▶
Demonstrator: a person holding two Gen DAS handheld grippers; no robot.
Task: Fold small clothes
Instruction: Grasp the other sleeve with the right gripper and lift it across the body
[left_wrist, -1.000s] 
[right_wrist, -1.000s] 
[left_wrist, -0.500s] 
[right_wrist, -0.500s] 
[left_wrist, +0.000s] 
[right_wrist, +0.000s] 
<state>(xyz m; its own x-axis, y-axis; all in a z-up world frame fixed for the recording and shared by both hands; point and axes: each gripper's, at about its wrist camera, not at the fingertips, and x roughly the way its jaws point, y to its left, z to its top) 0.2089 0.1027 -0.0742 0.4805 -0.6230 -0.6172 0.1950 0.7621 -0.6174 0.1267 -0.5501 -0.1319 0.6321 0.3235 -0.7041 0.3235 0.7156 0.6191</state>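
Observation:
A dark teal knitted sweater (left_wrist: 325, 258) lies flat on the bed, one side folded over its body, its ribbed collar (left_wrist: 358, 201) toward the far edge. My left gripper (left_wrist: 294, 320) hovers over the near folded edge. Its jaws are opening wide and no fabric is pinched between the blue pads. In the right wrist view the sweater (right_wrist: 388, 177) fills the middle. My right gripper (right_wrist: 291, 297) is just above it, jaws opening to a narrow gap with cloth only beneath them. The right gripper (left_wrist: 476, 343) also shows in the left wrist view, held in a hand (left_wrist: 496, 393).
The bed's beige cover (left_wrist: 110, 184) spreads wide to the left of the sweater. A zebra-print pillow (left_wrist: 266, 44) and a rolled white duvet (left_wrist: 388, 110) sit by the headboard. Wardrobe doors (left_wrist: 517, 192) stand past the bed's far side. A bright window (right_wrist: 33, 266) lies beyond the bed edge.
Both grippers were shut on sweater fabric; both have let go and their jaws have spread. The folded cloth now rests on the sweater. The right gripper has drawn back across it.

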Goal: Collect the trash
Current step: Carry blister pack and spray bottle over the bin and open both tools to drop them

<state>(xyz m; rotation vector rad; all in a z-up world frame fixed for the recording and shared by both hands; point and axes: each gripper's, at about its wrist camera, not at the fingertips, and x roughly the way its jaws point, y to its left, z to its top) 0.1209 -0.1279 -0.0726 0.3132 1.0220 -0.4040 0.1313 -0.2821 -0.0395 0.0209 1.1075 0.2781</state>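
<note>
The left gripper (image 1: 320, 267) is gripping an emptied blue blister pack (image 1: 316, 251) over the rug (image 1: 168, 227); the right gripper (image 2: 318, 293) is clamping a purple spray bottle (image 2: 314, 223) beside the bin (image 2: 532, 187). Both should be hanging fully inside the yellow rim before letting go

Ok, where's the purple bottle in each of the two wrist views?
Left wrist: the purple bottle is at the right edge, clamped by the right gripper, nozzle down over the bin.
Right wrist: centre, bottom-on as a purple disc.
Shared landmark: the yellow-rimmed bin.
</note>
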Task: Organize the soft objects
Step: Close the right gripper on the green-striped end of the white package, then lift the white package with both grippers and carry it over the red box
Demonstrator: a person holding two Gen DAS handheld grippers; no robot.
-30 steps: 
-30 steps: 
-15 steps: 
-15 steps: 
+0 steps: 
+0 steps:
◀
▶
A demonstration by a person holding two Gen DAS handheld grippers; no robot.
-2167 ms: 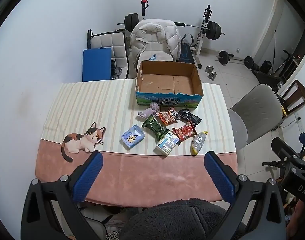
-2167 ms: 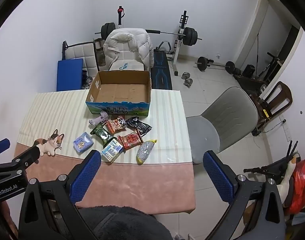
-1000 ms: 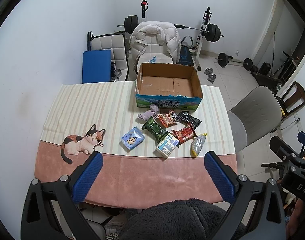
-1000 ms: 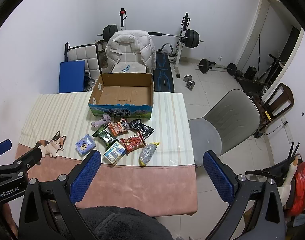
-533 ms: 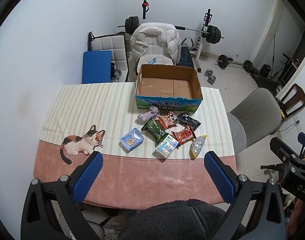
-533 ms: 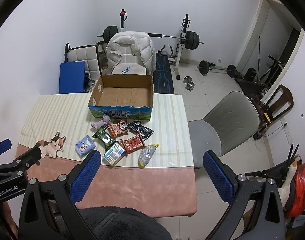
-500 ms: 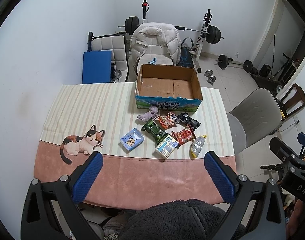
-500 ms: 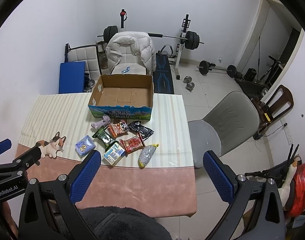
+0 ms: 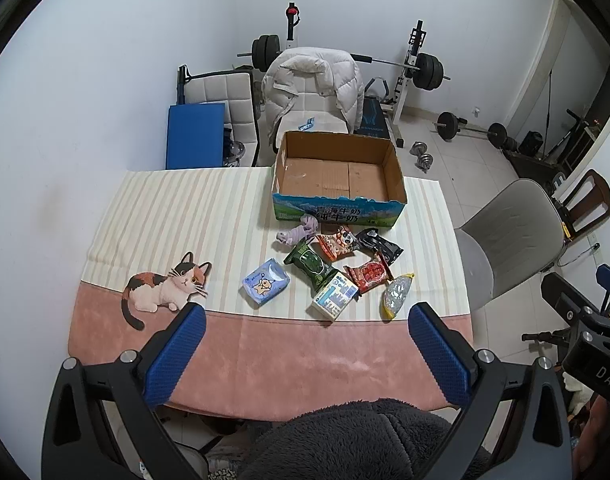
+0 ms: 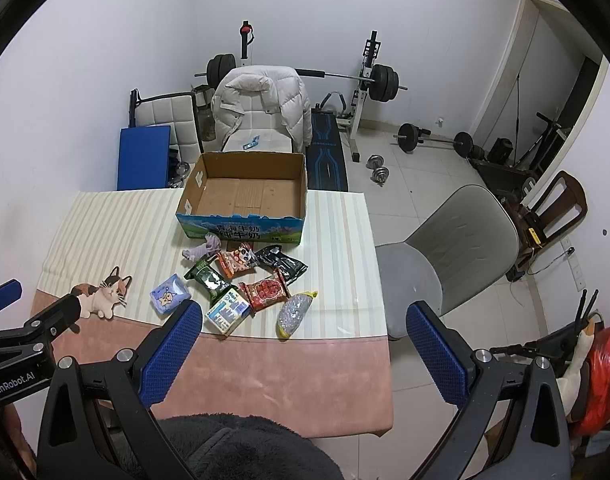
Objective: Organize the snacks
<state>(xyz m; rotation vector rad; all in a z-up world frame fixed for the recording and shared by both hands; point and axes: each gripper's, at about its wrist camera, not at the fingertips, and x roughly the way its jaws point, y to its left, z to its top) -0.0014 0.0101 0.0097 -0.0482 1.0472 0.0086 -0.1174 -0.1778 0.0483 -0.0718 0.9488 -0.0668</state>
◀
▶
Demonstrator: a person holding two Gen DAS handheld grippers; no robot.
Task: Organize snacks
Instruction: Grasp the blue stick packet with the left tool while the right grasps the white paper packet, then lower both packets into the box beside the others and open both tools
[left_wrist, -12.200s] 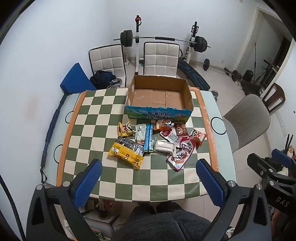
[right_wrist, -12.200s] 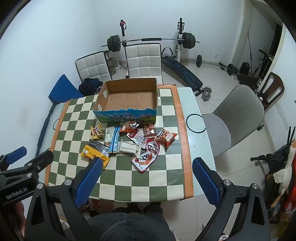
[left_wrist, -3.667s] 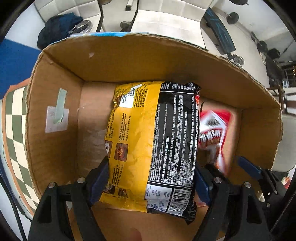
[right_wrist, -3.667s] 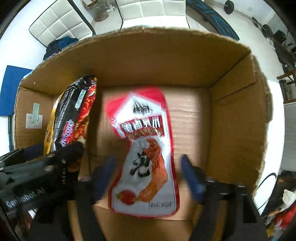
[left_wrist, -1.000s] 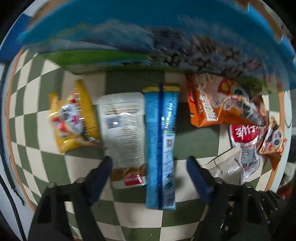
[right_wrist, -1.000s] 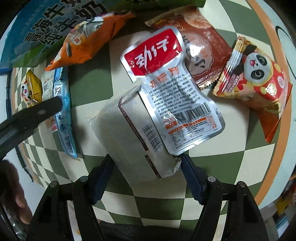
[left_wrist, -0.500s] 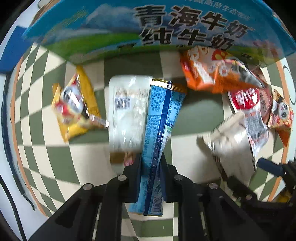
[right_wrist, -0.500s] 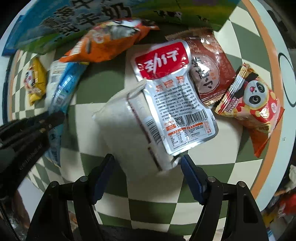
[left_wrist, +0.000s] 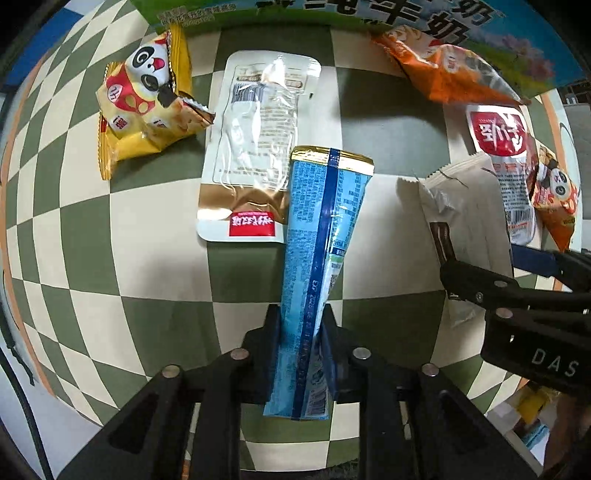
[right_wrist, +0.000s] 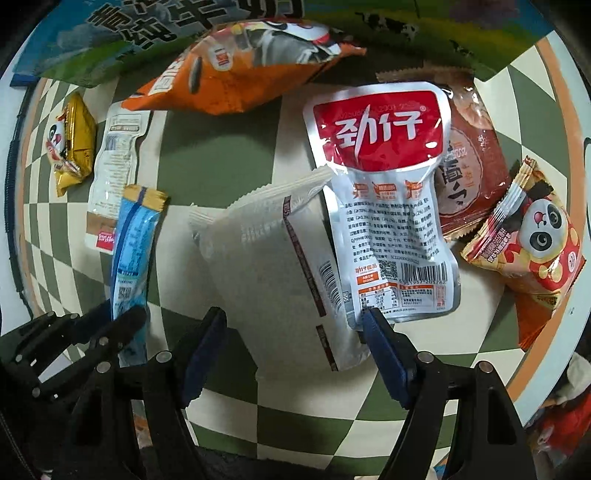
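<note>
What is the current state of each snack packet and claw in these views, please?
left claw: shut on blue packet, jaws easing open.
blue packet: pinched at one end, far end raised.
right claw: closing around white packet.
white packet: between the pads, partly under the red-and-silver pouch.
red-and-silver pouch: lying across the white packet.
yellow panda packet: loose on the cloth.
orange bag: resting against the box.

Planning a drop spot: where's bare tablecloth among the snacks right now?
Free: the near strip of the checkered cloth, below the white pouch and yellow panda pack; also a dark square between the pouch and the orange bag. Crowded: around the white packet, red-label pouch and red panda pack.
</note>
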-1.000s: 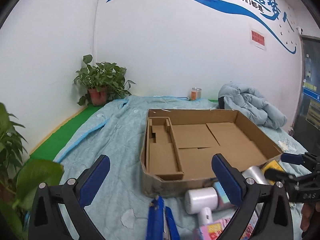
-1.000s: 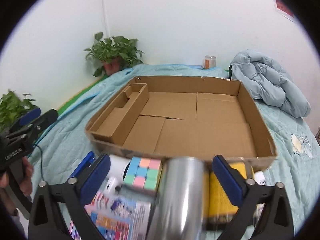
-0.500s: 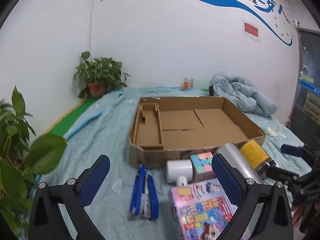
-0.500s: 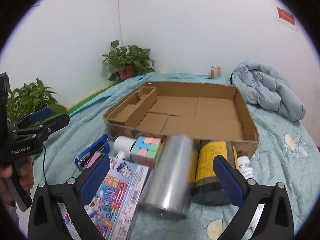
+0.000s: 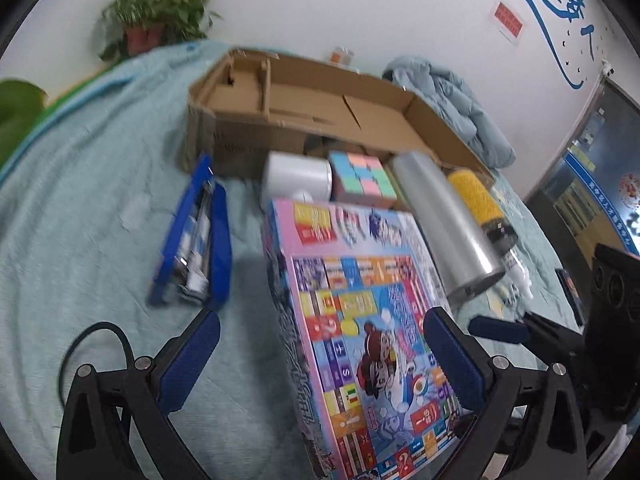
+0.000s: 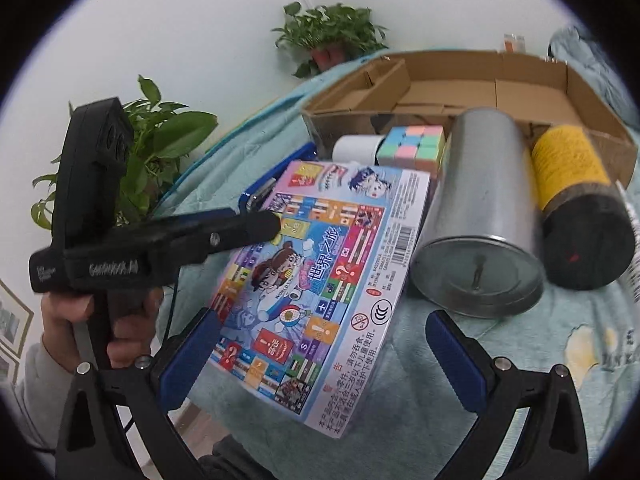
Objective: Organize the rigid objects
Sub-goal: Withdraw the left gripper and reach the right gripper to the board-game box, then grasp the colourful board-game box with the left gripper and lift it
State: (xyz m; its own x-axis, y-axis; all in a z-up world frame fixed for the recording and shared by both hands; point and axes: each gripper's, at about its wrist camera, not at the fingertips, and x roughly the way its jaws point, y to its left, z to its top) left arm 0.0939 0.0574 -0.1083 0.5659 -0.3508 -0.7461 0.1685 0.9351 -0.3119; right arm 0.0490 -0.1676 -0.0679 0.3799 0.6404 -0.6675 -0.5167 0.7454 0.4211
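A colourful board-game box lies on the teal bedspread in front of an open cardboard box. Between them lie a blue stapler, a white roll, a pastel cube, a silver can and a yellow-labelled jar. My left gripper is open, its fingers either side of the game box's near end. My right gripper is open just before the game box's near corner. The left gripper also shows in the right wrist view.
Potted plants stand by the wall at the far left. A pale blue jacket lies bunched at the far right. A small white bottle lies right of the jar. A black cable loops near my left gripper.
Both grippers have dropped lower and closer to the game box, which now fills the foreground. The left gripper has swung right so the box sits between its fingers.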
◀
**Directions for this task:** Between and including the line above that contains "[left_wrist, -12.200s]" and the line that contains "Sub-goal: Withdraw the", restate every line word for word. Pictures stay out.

**Task response:**
[left_wrist, -12.200s] 
[right_wrist, -12.200s] 
[left_wrist, -3.667s] 
[right_wrist, -3.667s] 
[left_wrist, -1.000s] 
[right_wrist, -1.000s] 
[left_wrist, -0.500s] 
[right_wrist, -0.500s] 
[left_wrist, +0.000s] 
[right_wrist, +0.000s] 
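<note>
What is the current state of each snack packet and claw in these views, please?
left claw: shut on blue packet, jaws easing open.
blue packet: pinched at one end, far end raised.
right claw: closing around white packet.
white packet: between the pads, partly under the red-and-silver pouch.
red-and-silver pouch: lying across the white packet.
yellow panda packet: loose on the cloth.
orange bag: resting against the box.

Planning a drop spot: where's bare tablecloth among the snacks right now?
Free: the near strip of the checkered cloth, below the white pouch and yellow panda pack; also a dark square between the pouch and the orange bag. Crowded: around the white packet, red-label pouch and red panda pack.
</note>
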-1.000s: 
-1.000s: 
-0.500s: 
-0.500s: 
+0.000s: 
+0.000s: 
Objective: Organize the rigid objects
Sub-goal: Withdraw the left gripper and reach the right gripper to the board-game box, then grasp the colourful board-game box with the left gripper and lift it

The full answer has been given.